- _TASK INSTRUCTIONS_
Select the lines below containing the word "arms".

[Records excerpted from a collection]
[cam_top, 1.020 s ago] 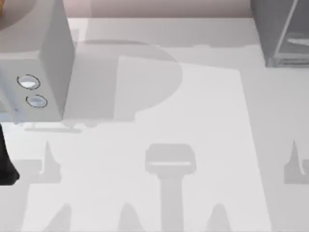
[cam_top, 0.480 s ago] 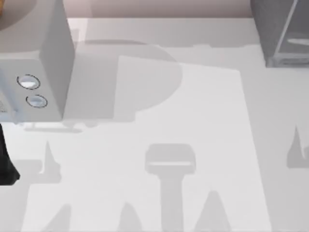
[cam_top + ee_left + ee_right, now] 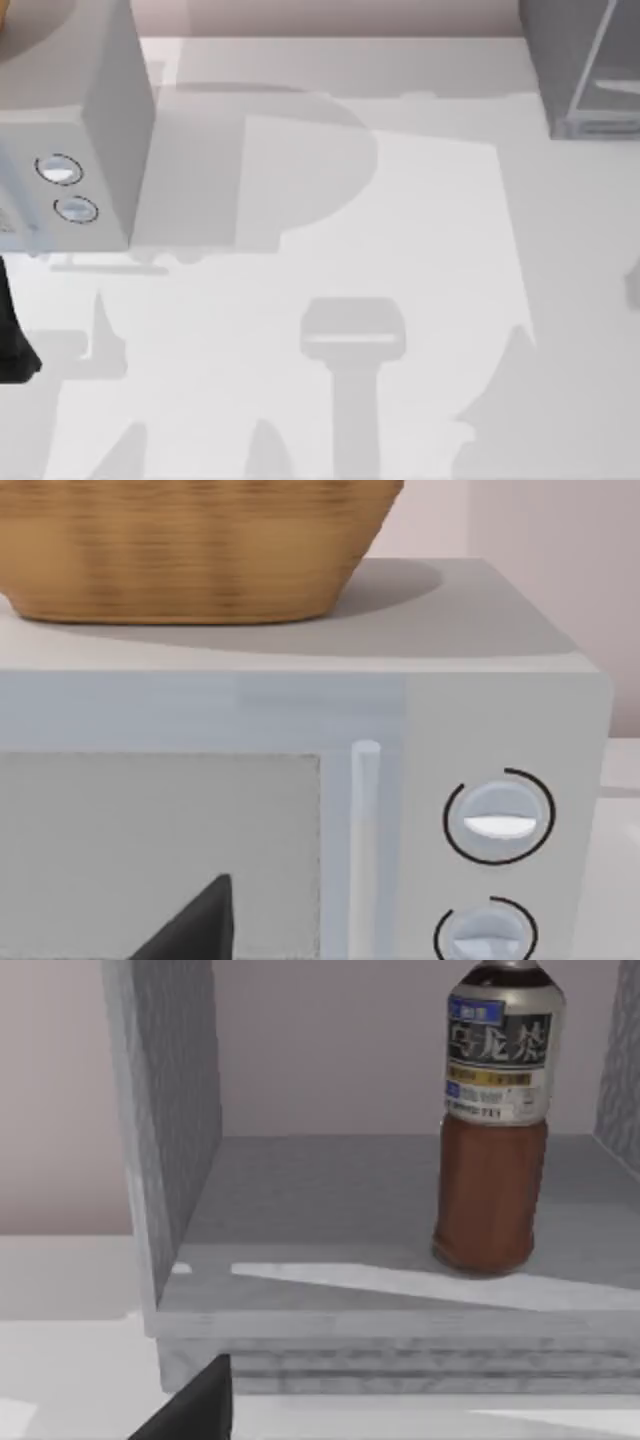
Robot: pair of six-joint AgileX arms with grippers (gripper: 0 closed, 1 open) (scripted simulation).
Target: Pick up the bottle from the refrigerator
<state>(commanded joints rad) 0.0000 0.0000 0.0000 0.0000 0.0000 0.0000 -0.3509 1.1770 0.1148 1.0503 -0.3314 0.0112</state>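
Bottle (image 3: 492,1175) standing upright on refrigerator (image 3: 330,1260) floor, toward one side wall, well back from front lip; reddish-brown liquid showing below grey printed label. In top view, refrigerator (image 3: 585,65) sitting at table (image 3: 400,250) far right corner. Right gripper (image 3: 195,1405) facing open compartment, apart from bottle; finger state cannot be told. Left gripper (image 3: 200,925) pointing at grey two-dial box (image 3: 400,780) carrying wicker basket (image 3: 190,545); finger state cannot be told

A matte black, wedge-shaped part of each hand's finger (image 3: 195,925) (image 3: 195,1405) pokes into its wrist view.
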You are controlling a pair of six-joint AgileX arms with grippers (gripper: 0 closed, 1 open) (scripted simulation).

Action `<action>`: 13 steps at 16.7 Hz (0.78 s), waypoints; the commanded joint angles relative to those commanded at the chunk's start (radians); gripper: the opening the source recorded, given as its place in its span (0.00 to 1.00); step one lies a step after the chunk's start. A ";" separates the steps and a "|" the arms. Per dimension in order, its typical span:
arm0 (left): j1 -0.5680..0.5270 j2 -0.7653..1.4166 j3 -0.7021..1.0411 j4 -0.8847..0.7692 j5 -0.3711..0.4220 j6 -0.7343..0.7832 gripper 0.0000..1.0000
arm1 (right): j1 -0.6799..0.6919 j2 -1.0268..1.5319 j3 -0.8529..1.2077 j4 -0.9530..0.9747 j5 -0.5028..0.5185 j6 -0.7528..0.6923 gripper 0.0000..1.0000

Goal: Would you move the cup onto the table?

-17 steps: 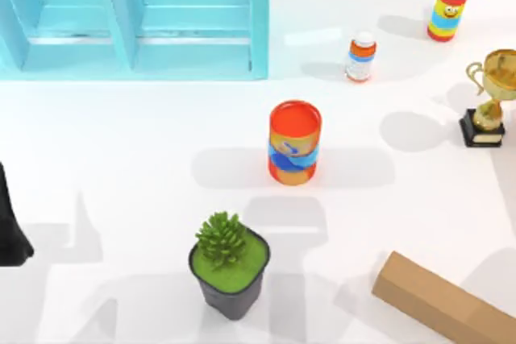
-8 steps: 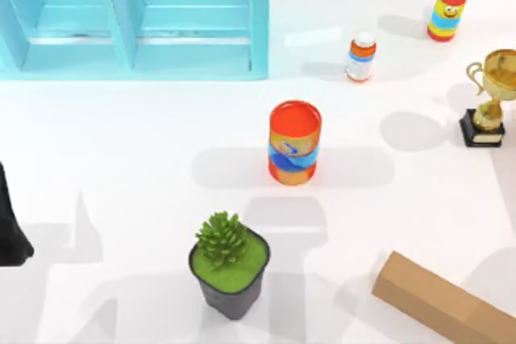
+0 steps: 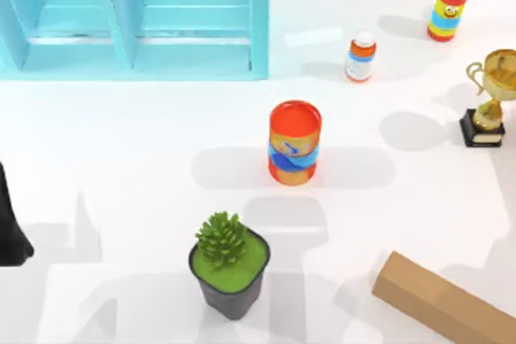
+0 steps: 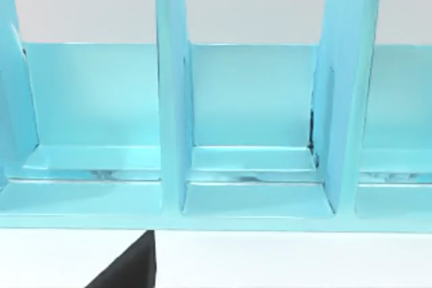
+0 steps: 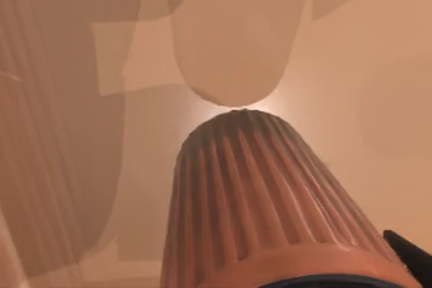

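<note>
Ribs of the cup (image 5: 256, 193) run away from the right wrist camera to its narrow base. That base points at the bench (image 5: 378, 65) and meets its own rounded shadow there, so I judge the cup to be on the surface or only just above it. A dark sliver (image 5: 410, 255) at the rim may belong to the right tool. Whether that tool is clamped on the cup or already loosened, I cannot tell.

From above, the only thing that has changed in the last second is shade: the grey patch by the cardboard box (image 3: 439, 304), at the bench's front right corner, has drawn off toward the right edge. The orange can (image 3: 294, 142), plant pot (image 3: 230, 267), trophy (image 3: 488, 98) and shelf unit (image 3: 193, 30) have all stayed put.

To me that suggests the right arm is moving the cup near that corner and the set-down is close.

The left arm (image 3: 10, 227) sits parked at the left edge; I cannot tell its tool's state either.
</note>
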 joint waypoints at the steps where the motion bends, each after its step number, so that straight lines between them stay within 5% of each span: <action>1: 0.000 0.000 0.000 0.000 0.000 0.000 1.00 | 0.023 -0.021 0.013 -0.036 0.000 0.030 0.00; 13: 0.000 0.000 0.000 0.000 0.000 0.000 1.00 | 0.263 -0.112 0.123 -0.198 -0.015 0.143 0.00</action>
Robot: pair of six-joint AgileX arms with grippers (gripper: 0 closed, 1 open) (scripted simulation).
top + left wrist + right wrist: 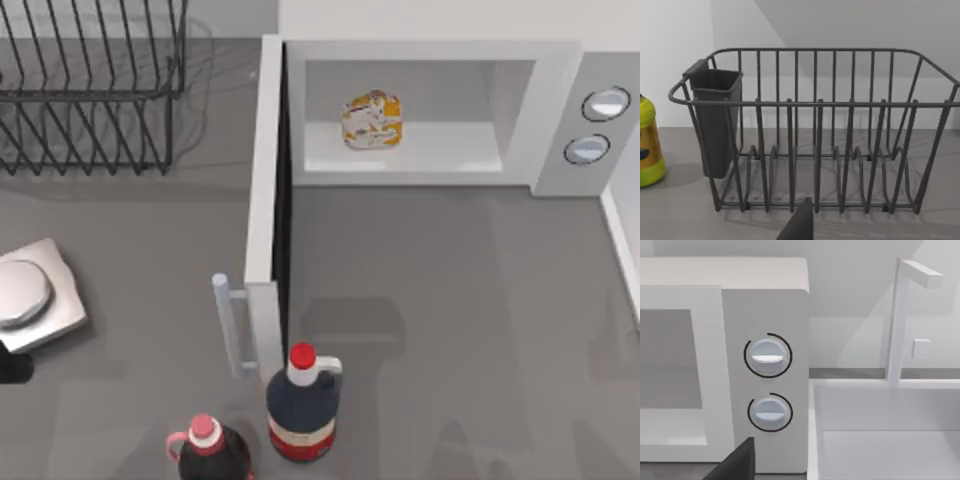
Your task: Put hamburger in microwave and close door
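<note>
One hamburger (371, 120) sits mid-cavity in microwave (440, 110); door (265, 200) swung open; end effector states: can't tell.

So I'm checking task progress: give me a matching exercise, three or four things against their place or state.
Things:
1. hamburger
2. door
3. rack
4. bottles

Places or states:
A. swung open
B. top view's far left
C. inside the microwave
D. near edge, by the door's handle

Pairs: 1-C, 2-A, 3-B, 4-D
</note>
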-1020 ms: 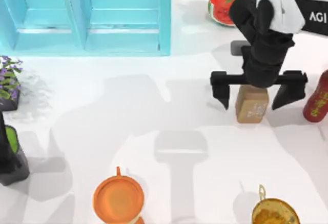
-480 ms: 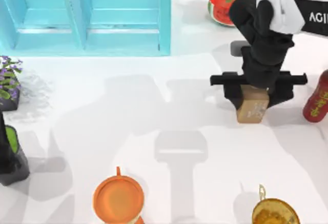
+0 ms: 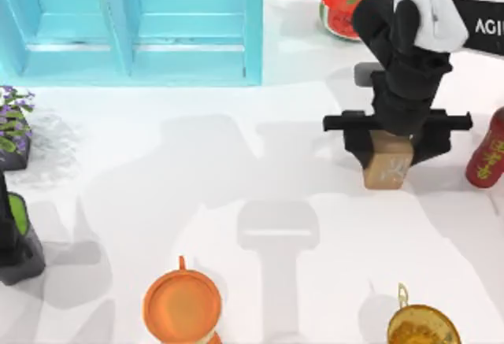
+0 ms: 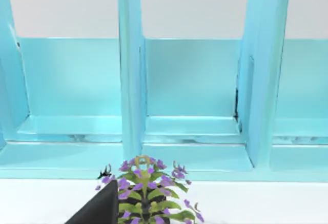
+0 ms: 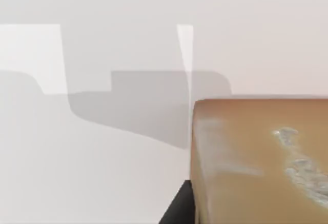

- _ANSWER SPACE_
Robot: pair of six-joint AgileX arms with grippers (gripper: 0 closed, 1 open) (scripted simulation).
You are controlling a pair of six-joint AgileX arms with grippers (gripper: 0 closed, 1 open) (scripted simulation).
Action `<action>`: 13 steps at 16.7 Hz (0.78 s), waypoints; the commanded joint angles relative to those commanded at the chunk's start (radians); gripper: the opening the source recorded, given as its place in its span (0.00 to 1.00); step one lies a step after the chunk's start. A ";" separates the steps and a "|" the arms. Per dimension in order, its typical span:
Robot: pair of six-joint AgileX arms with grippers (gripper: 0 closed, 1 open) (scripted simulation).

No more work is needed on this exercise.